[Problem details]:
Copy each line of the data exactly. Leave nothing out.
============================================================
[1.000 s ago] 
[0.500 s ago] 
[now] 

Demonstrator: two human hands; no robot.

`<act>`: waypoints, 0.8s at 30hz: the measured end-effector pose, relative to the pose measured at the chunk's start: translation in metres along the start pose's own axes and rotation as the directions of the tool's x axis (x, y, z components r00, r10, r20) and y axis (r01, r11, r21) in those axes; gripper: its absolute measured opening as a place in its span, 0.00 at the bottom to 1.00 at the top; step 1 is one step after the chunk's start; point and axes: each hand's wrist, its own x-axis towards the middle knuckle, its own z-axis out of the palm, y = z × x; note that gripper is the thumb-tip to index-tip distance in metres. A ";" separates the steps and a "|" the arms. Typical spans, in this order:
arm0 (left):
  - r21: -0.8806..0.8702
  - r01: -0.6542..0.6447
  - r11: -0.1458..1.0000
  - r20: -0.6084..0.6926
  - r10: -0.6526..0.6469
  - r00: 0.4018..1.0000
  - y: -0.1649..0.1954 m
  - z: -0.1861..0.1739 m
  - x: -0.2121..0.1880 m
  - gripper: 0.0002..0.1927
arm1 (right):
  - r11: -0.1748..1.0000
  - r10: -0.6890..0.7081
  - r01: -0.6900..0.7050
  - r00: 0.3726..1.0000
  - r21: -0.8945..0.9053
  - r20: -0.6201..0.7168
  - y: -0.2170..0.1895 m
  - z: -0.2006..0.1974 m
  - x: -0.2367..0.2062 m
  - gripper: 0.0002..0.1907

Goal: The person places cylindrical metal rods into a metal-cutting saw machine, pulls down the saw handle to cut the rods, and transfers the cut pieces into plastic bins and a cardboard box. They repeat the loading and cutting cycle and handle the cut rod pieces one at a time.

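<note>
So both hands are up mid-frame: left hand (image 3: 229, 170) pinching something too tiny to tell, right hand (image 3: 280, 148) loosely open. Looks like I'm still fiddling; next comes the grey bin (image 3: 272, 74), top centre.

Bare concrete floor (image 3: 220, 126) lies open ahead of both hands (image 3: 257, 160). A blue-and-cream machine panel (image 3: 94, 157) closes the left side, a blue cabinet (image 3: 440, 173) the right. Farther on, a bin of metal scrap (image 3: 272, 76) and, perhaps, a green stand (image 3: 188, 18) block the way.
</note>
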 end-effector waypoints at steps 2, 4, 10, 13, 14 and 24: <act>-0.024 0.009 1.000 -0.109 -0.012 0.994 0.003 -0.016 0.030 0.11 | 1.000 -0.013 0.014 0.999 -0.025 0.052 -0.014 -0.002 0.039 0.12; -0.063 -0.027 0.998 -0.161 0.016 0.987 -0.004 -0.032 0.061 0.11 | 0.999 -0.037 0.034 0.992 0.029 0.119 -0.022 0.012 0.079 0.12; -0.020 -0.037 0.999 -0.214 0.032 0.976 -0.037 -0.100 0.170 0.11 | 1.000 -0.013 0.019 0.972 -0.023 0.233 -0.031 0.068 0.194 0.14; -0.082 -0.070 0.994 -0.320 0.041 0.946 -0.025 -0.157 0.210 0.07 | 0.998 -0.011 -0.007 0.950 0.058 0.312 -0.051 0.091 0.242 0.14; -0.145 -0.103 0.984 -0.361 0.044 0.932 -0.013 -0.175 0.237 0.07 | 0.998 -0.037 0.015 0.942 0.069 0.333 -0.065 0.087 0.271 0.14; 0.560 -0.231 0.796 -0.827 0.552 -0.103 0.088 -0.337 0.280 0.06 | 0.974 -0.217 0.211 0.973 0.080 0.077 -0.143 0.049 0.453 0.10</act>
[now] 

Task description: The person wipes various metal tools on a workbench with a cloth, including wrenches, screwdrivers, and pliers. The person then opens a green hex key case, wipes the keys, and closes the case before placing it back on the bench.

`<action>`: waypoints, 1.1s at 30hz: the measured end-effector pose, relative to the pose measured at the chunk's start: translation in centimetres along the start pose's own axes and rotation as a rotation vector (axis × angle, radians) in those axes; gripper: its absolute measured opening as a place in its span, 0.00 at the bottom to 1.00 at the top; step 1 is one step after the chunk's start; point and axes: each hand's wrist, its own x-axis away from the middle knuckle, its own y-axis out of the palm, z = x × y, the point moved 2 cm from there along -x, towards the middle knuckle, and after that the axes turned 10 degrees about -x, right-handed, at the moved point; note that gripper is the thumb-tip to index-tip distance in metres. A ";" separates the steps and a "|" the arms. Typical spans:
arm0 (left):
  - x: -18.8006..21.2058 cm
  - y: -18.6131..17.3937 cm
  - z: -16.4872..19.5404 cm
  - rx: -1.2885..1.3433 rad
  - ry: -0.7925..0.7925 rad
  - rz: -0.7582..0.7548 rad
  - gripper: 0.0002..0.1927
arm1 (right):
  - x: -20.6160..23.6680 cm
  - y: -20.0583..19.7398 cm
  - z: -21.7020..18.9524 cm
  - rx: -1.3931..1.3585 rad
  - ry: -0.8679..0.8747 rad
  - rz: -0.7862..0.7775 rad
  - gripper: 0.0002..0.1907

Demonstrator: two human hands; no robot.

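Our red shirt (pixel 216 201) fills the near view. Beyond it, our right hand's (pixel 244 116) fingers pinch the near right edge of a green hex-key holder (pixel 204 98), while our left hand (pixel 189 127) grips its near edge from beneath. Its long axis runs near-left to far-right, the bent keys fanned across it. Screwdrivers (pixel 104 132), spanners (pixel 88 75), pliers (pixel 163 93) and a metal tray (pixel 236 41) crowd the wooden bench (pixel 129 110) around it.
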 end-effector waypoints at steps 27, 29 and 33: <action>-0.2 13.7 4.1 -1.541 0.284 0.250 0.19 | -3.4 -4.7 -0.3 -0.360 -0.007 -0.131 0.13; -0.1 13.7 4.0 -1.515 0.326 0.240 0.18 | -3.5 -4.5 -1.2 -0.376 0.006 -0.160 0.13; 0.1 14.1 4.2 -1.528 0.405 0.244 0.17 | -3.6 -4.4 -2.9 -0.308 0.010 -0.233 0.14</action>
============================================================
[Solved problem]:
[1.000 s ago] 
[0.500 s ago] 
[now] 

Demonstrator: two human hands; no robot.

`<act>`: waypoints, 0.8s at 30hz: the measured end-effector pose, relative to the pose measured at the chunk's start: translation in metres along the start pose's own axes and rotation as the directions of the tool's x axis (x, y, z components r00, r10, r20) and y axis (r01, r11, r21) in those axes; gripper: its absolute measured opening as a place in its span, 0.00 at the bottom to 1.00 at the top; step 1 is one step after the chunk's start; point and axes: each hand's wrist, its own x-axis towards the middle knuckle, its own z-axis out of the palm, y = z × x; note that gripper is the thumb-tip to index-tip distance in metres. A ";" separates the steps and a "|" the arms. Typical spans, in this order:
arm0 (left):
  - r21: -0.8806..0.8702
  - r01: -0.6542..0.6447
  - r11: -0.1458..1.0000
  - r20: -0.6084..0.6926
  - r10: -0.6526..0.6469
  - r00: 0.4018..1.0000
  - y: -0.1649..0.1954 m
  - z: -0.1861..0.1739 m
  - x: -0.2121..0.1880 m
  - gripper: 0.0002..0.1927
arm1 (right):
  - r11: -0.1748..1.0000
  - r10: -0.6890..0.7081
  - r01: -0.6900..0.7050
  - r00: 0.3726..1.0000
  - r21: -0.8945..0.9053
  - r20: -0.6201..0.7168
  - y: -0.2170..0.1895 m
  - z: -0.2006..0.1974 m
  - x: -0.2367..0.2062 m
  - gripper: 0.0002..0.1907

Goal: The person places cylindrical metal rods into a metal-cutting saw machine, pulls down the saw handle to cut the rods, and transfers the cut pieces into plastic bins and a cardboard box. They repeat the loading and cutting cycle and handle the cut rod pieces one at a time.

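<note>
So both hands are up mid-frame: left hand (image 3: 229, 170) pinching something too tiny to tell, right hand (image 3: 280, 148) loosely open. Looks like I'm still fiddling; next comes the grey bin (image 3: 272, 74), top centre.

Bare concrete floor (image 3: 220, 126) lies open ahead of both hands (image 3: 257, 160). A blue-and-cream machine panel (image 3: 94, 157) closes the left side, a blue cabinet (image 3: 440, 173) the right. Farther on, a bin of metal scrap (image 3: 272, 76) and, perhaps, a green stand (image 3: 188, 18) block the way.
</note>
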 end-effector waypoints at steps 2, 4, 10, 13, 14 and 24: <act>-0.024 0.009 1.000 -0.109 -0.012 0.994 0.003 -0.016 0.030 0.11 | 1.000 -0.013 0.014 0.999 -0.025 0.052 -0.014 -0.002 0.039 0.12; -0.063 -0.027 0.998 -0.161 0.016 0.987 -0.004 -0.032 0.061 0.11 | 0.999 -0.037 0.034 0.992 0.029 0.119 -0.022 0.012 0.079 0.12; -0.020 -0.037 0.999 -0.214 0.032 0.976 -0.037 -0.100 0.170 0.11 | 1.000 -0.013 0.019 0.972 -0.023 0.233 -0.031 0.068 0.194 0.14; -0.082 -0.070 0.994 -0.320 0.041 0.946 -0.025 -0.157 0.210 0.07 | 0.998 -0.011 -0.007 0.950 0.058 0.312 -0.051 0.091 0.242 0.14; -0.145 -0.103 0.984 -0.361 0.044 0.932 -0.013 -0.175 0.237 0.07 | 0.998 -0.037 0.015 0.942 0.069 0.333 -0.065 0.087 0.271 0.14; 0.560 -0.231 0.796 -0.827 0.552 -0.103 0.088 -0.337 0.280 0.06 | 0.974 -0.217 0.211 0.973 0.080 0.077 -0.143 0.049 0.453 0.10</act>
[now] 

Task description: The person wipes various metal tools on a workbench with a cloth, including wrenches, screwdrivers, and pliers. The person then opens a green hex key case, wipes the keys, and closes the case before placing it back on the bench.

`<action>`: waypoints, 1.1s at 30hz: the measured end-effector pose, relative to the pose measured at the chunk's start: translation in centimetres along the start pose's own axes and rotation as a rotation vector (axis × angle, radians) in those axes; gripper: its absolute measured opening as a place in its span, 0.00 at the bottom to 1.00 at the top; step 1 is one step after the chunk's start; point and axes: each hand's wrist, its own x-axis away from the middle knuckle, its own y-axis out of the palm, z = x × y, the point moved 2 cm from there along -x, towards the middle knuckle, and after that the axes turned 10 degrees about -x, right-handed, at the moved point; note that gripper is the thumb-tip to index-tip distance in metres. A ";" separates the steps and a "|" the arms. Typical spans:
arm0 (left):
  - x: -18.8006..21.2058 cm
  - y: -18.6131..17.3937 cm
  - z: -16.4872..19.5404 cm
  - rx: -1.2885..1.3433 rad
  - ry: -0.7925..0.7925 rad
  - rz: -0.7582..0.7548 rad
  - gripper: 0.0002..0.1927
arm1 (right):
  - x: -20.6160..23.6680 cm
  - y: -20.0583..19.7398 cm
  - z: -21.7020..18.9524 cm
  - rx: -1.3931..1.3585 rad
  - ry: -0.8679..0.8747 rad
  - rz: -0.7862..0.7775 rad
  - gripper: 0.0002..0.1907

Demonstrator: two human hands; no robot.

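Our red shirt (pixel 216 201) fills the near view. Beyond it, our right hand's (pixel 244 116) fingers pinch the near right edge of a green hex-key holder (pixel 204 98), while our left hand (pixel 189 127) grips its near edge from beneath. Its long axis runs near-left to far-right, the bent keys fanned across it. Screwdrivers (pixel 104 132), spanners (pixel 88 75), pliers (pixel 163 93) and a metal tray (pixel 236 41) crowd the wooden bench (pixel 129 110) around it.
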 end-effector waypoints at steps 27, 29 and 33: <action>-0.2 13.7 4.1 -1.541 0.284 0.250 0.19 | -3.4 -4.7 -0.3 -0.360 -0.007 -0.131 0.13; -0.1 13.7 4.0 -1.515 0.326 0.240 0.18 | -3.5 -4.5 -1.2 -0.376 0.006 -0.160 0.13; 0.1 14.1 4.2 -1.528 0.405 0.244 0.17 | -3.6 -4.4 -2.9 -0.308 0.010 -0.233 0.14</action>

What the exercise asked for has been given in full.